My face is in the sand. I can’t move. Can’t breathe. Can’t scream. Malikai’s weight holds me in place, squeezing away what little air I manage to gulp around mouthfuls of sand. Fear, cold and hard, rushes through me, spurring my heart into a blinding gallop. Above me, Malikai shifts again and something hard, like his knee or shin, presses painfully into my ribs. The bones shift and bend and howl beneath the growing pressure.
My mind goes blank, everything I’ve learned disappearing into a fog of pure panic and instinct. I pull against my hands, buck, scream—
The stone is cold and hard beneath my knees, my binds trapping me to the wall as the qoru approaches, its gray skin matte in the gloom. The folds that pass for its nose compress together as it snorts and opens a maw of sharp teeth to speak. “It doesn’t look all that strong to me.”
“Be careful.” The second qoru comes closer, his stench filling my nose.
“Which of them do you think will scream the loudest when your ribs snap into your heart?” Malikai muses, leaning down to whisper into my ear. “My money would usually be on the mate, but he’ll likely cower into his wolf and stay there for another century or two. River... No, that one likes to put on airs. I truly hope it’s the Mors whore who—”

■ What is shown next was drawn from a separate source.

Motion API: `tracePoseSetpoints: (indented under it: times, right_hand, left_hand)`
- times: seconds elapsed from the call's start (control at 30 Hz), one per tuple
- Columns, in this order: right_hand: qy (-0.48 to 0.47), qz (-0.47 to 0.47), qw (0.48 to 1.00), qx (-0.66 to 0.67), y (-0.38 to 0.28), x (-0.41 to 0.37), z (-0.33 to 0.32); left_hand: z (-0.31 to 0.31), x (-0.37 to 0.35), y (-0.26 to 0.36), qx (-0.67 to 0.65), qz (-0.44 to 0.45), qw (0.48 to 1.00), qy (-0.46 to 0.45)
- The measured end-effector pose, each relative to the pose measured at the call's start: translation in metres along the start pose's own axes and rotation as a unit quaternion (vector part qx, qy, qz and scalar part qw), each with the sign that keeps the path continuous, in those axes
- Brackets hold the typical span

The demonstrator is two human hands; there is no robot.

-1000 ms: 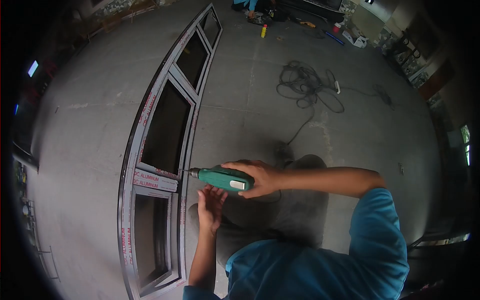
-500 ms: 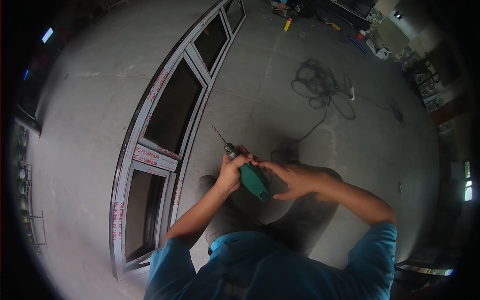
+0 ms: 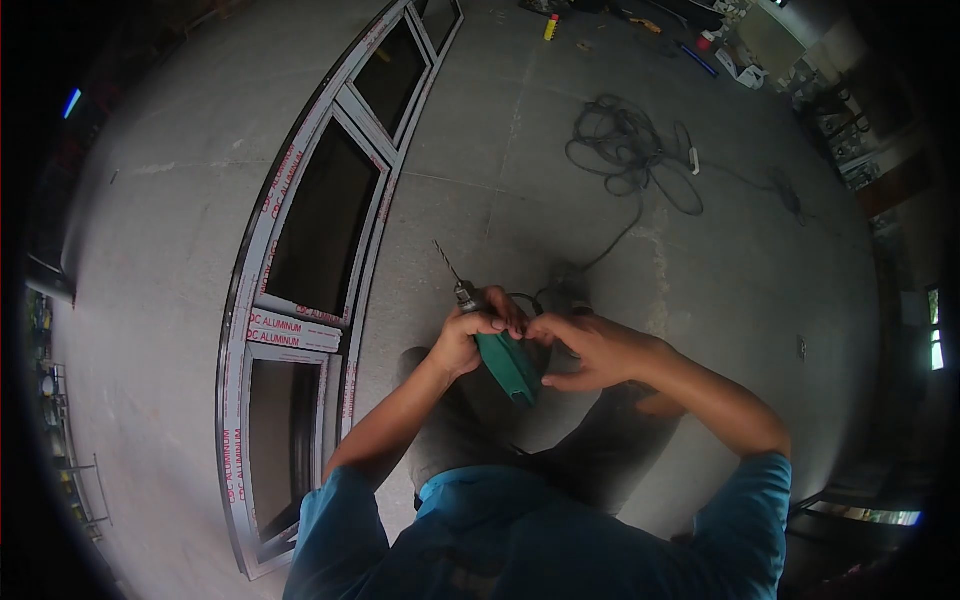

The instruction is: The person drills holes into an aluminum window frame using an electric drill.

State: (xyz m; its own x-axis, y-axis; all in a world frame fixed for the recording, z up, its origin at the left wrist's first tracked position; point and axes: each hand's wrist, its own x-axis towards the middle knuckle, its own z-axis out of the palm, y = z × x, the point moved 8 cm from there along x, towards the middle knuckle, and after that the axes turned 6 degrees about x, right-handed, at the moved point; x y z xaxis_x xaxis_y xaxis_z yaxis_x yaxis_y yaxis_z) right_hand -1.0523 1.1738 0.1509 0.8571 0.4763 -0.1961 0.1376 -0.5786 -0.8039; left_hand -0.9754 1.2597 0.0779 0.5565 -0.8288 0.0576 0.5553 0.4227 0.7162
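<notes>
Drill (image 3: pixel 508 368) right of aluminum frame (image 3: pixel 342 110), bit angled up-left. Left hand (image 3: pixel 463 338): fingers wrapped around drill near chuck (image 3: pixel 467 296). Right hand (image 3: pixel 590 350): fingers partly spread, fingertips at drill body. Cable coil (image 3: pixel 625 150) beyond drill.

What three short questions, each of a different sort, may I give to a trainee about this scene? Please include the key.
1. True or false: the drill bit is apart from the window frame.
2. Multiple choice: which one is wrapped around the green drill near its chuck?
A) the right hand
B) the left hand
C) neither hand
3. Fill in the blank: on the frame's crossbar, the big red word printed in capitals is ____.

Key: 1. True. 2. B. 3. ALUMINUM.
</notes>
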Motion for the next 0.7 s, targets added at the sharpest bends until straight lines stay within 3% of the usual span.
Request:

My elbow moves, breaking the bonds holding me in place to plunge into the horrid fold of flesh passing for the qoru’s nose. Power flows through my body, pulsing with my heart, filling my muscles with blood and strength.
The qoru screams.
Malikai screams as my elbow smashes into his face. There’s a cracking sound and warm liquid soaks the arm of my tunic. The weight on my back lightens, but I’m already pulling my other hand from Malikai’s grasp. Power surges inside me, filling my muscles with heat.

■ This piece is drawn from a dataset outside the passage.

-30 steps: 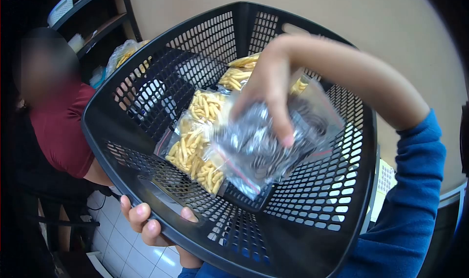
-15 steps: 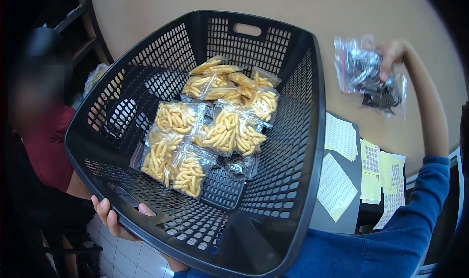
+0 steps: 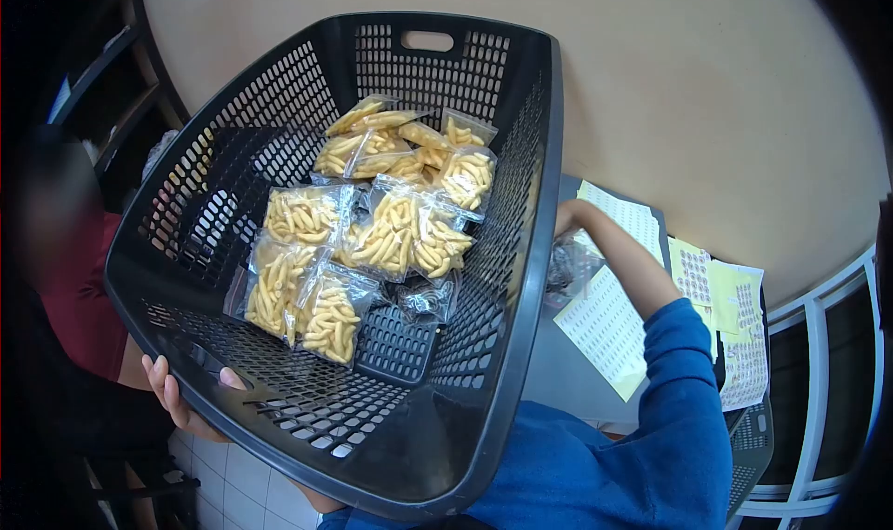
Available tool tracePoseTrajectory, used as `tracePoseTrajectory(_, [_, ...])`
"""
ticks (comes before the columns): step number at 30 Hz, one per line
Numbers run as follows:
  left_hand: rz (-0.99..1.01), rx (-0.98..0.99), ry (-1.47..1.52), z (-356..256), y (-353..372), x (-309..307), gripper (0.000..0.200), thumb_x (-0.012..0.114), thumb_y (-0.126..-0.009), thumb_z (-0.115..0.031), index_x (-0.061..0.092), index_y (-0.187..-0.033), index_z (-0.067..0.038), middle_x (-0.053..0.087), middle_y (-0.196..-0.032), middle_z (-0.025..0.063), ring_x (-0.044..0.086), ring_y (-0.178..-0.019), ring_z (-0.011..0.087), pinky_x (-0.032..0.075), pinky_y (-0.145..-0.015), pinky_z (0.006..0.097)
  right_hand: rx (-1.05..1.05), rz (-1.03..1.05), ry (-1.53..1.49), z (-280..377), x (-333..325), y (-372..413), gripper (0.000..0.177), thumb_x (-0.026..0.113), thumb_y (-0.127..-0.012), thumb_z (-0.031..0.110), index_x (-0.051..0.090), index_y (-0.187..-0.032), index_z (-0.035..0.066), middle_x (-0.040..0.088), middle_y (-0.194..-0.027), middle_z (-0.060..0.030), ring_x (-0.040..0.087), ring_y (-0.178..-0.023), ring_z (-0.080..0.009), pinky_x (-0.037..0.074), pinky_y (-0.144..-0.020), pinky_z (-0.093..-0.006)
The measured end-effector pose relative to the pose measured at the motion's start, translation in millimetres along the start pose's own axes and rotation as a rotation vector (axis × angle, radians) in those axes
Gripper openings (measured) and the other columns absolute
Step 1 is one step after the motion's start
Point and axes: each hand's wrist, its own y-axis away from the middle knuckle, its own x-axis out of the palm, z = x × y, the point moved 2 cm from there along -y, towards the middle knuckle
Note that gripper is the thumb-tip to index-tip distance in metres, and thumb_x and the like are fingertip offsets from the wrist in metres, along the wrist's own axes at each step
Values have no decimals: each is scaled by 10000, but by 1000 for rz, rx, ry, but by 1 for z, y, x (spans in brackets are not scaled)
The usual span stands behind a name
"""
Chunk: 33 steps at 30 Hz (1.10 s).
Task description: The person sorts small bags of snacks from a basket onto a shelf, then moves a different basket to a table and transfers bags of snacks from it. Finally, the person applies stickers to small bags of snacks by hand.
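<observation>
My left hand (image 3: 181,400) grips the near rim of a large black plastic basket (image 3: 535,158), its fingers through the handle hole. The basket is tilted toward me. Inside lie several clear zip bags of pale yellow finger-shaped snacks (image 3: 391,232), along with a bag of dark curled pieces (image 3: 423,297). To the right of the basket, my right hand (image 3: 569,217) is low over the grey table, partly hidden by the basket's rim. Its closed fingers are at a clear zip bag of dark pieces (image 3: 569,269), which is also partly covered.
Sheets of printed labels (image 3: 609,330) lie on the grey table (image 3: 549,367), with more yellow-backed sheets (image 3: 739,330) at its right. A person in a dark red sleeve (image 3: 84,279) is at the left. Another black basket (image 3: 752,446) stands low at the right, near white metal bars (image 3: 819,381).
My right hand has brought the bag of dark pieces down and left, from in front of the wall to the table beside the basket. The basket has shifted slightly left in view.
</observation>
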Motion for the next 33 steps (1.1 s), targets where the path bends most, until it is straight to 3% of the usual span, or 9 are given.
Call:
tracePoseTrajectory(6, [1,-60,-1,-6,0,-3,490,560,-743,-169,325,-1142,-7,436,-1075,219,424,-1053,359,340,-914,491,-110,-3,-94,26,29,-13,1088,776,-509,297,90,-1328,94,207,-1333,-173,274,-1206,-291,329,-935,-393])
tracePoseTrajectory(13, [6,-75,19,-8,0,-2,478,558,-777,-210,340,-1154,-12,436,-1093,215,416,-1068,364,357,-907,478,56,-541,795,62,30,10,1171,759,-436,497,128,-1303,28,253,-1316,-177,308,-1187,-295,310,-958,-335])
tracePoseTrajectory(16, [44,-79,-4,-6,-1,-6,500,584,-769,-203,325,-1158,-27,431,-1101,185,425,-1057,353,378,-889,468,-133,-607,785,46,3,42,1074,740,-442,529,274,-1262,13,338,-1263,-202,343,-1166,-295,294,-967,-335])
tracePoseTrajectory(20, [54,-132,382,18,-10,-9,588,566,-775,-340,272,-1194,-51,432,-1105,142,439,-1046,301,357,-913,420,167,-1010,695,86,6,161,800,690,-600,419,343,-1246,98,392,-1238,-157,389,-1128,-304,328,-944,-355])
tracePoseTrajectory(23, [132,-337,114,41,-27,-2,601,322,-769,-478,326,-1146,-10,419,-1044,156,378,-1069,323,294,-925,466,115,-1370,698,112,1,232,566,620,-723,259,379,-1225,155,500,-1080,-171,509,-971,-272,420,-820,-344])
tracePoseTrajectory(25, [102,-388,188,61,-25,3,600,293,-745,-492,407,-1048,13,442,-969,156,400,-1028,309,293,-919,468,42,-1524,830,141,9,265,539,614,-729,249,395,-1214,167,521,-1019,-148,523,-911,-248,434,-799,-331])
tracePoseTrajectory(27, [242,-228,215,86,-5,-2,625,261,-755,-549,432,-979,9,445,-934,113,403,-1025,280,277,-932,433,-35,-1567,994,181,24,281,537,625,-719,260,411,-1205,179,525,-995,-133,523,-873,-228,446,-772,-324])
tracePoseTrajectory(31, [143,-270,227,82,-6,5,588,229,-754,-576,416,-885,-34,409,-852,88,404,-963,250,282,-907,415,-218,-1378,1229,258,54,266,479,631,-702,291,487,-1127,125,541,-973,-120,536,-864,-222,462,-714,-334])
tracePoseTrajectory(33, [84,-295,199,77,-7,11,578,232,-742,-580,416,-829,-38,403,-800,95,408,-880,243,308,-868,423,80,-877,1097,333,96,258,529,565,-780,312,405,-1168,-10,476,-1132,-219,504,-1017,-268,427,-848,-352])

Filling me with hot, blinding rage.
Blood. Enemy blood. The smell of it makes my heart pound with excitement. My nostrils flare, scenting my adversary’s sudden weakness. His close, sweet death. The blood coursing through my veins simmers, each organ it touches lighting with new strength. My lungs fill with all the air in the world, my eyes seeing so clearly that I can count the sand grains beneath my face.
I throw Malikai off me easily, his heavy body sending a cloud of sand into the air as it lands. Blood still flowing from his broken nose seeps into the sand.